Problem statement »
In the listing below, print exactly the lines between the line holding "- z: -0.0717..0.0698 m" and the line holding "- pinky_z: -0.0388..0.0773", inclusive, and no more.
::::::
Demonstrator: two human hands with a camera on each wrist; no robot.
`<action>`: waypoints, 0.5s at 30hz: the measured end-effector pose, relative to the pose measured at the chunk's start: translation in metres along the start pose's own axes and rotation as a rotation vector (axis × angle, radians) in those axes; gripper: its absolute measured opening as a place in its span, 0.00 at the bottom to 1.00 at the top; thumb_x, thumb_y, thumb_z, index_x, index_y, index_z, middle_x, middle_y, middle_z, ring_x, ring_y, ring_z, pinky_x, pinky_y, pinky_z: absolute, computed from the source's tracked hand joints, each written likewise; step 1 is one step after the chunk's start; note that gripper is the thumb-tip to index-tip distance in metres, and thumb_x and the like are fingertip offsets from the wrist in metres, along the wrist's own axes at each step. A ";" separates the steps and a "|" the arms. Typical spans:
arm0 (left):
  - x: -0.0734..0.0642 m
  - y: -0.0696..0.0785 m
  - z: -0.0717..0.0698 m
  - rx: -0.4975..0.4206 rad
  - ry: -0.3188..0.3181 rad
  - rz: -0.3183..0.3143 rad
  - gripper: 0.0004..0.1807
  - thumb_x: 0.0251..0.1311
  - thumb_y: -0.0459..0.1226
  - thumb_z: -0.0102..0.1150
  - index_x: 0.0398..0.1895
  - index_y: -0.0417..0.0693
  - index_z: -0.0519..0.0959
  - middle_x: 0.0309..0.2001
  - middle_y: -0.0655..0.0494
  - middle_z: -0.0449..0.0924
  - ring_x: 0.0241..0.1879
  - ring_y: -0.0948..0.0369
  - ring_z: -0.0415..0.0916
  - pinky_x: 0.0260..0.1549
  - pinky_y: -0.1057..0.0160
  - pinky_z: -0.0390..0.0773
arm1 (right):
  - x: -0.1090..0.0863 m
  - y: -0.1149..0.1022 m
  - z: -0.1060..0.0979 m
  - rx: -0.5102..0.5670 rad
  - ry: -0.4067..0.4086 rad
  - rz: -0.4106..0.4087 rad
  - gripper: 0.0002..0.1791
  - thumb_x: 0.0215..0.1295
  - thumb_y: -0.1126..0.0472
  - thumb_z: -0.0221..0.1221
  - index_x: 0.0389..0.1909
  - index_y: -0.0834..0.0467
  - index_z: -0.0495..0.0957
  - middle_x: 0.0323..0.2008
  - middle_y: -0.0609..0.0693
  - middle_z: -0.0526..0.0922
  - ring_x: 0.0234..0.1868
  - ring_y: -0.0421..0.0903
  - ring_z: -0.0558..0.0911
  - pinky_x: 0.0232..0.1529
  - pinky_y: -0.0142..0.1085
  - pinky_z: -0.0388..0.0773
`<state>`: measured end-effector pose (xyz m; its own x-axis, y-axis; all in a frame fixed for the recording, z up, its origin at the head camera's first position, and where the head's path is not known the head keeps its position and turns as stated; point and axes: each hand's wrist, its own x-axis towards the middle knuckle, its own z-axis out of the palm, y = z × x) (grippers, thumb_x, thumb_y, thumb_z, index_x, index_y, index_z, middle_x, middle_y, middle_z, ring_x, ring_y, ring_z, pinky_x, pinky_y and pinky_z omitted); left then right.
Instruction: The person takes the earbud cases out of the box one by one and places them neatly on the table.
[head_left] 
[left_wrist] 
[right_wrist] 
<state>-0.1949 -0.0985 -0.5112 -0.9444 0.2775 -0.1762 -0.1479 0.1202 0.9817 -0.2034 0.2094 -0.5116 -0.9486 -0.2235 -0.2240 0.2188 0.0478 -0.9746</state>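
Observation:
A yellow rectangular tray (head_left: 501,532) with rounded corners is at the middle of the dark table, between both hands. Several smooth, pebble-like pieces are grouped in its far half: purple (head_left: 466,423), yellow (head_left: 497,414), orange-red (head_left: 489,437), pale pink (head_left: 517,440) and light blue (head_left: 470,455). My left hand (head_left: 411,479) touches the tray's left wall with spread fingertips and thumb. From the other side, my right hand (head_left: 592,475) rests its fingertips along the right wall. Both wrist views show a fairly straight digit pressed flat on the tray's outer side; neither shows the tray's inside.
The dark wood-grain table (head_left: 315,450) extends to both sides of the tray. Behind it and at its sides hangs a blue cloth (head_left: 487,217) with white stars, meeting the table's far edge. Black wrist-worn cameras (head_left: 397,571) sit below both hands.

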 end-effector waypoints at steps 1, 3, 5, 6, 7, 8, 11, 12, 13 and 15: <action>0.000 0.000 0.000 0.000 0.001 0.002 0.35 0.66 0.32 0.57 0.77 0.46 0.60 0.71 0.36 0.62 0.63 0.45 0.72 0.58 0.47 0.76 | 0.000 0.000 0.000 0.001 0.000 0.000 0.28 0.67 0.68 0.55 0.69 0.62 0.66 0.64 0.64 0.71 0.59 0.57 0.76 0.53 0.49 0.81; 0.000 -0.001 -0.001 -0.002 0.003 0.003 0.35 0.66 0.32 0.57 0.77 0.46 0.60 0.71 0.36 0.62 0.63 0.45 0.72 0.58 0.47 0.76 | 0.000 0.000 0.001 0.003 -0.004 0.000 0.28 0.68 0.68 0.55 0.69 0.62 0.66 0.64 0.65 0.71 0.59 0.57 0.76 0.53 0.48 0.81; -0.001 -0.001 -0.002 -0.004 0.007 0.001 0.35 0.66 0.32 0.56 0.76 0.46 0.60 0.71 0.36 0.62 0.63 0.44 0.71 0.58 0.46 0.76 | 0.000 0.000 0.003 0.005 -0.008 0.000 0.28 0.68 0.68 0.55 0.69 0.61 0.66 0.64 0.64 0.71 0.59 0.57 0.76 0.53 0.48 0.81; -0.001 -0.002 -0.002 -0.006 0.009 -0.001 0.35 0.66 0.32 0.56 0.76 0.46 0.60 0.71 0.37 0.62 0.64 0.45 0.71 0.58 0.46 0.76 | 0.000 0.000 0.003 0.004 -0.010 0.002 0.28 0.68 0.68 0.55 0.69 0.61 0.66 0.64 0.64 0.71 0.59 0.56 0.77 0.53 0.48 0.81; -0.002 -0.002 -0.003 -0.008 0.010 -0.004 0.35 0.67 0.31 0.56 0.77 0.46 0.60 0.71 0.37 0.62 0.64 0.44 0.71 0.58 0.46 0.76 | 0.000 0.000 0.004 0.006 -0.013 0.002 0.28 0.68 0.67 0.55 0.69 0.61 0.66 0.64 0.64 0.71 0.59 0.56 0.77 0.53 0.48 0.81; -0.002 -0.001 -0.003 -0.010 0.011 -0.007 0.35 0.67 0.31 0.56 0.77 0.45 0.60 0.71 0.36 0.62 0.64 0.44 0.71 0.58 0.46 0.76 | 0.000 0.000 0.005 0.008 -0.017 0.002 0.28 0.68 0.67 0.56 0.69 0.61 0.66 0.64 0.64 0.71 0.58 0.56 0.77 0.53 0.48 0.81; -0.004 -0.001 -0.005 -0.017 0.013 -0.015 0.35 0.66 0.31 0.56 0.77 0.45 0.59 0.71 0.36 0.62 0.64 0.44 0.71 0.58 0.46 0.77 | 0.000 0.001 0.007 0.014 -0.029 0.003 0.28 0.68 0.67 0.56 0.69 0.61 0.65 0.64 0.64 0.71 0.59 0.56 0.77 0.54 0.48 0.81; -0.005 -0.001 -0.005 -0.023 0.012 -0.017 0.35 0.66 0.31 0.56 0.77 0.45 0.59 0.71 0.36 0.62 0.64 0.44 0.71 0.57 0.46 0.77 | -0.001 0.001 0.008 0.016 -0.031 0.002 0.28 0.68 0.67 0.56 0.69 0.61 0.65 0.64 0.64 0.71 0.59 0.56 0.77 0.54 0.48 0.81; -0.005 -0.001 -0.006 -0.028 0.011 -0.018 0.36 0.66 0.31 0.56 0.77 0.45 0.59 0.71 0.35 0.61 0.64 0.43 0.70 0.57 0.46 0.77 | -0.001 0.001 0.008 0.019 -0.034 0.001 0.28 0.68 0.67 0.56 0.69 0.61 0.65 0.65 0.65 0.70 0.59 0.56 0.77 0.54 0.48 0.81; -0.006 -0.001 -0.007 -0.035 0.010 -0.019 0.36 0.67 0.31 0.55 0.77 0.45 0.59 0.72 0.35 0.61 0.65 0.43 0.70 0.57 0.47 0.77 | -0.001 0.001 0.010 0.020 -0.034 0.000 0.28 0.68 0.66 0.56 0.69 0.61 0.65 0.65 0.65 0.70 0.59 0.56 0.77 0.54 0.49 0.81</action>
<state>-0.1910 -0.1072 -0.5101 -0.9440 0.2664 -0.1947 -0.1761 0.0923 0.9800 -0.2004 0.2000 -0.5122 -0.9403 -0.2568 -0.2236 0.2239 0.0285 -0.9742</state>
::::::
Response area »
  - z: -0.0717..0.0698 m
  - rx: -0.4975..0.4206 rad
  - ry: -0.3188..0.3181 rad
  - rz: -0.3183..0.3143 rad
  - gripper: 0.0004..0.1807
  - thumb_x: 0.0251..0.1311
  - thumb_y: -0.0459..0.1226
  - thumb_z: -0.0102..0.1150
  - index_x: 0.0398..0.1895
  - index_y: -0.0417..0.0693
  - index_z: -0.0519..0.0959
  - middle_x: 0.0309..0.2001
  - middle_y: -0.0655..0.0494
  - middle_z: -0.0449..0.0924
  - ring_x: 0.0241..0.1879
  - ring_y: -0.0948..0.0369
  - ring_z: -0.0415..0.0916
  - pinky_x: 0.0260..0.1549
  - pinky_y: -0.1057..0.0160
  - pinky_z: -0.0390..0.0773
arm1 (right):
  - x: -0.1090..0.0863 m
  - y: -0.1149..0.1022 m
  - z: -0.1060..0.0979 m
  - rx: -0.5102..0.5670 rad
  - ry: -0.4067..0.4086 rad
  - rz: -0.4106..0.4087 rad
  - gripper: 0.0002..0.1791
  - thumb_x: 0.0215..0.1295
  - thumb_y: -0.1126..0.0472
  - thumb_z: -0.0221..0.1221
  - index_x: 0.0389..0.1909
  - index_y: -0.0834..0.0467
  - index_z: -0.0495..0.0957
  - middle_x: 0.0323..0.2008
  - middle_y: -0.0609..0.0693
  - middle_z: -0.0526..0.0922
  - ring_x: 0.0234..0.1868
  - ring_y: -0.0421..0.0903
  - ring_z: -0.0558..0.0911
  - pinky_x: 0.0232..0.1529
  - pinky_y: -0.0142..0.1085
  - pinky_z: -0.0388..0.0773

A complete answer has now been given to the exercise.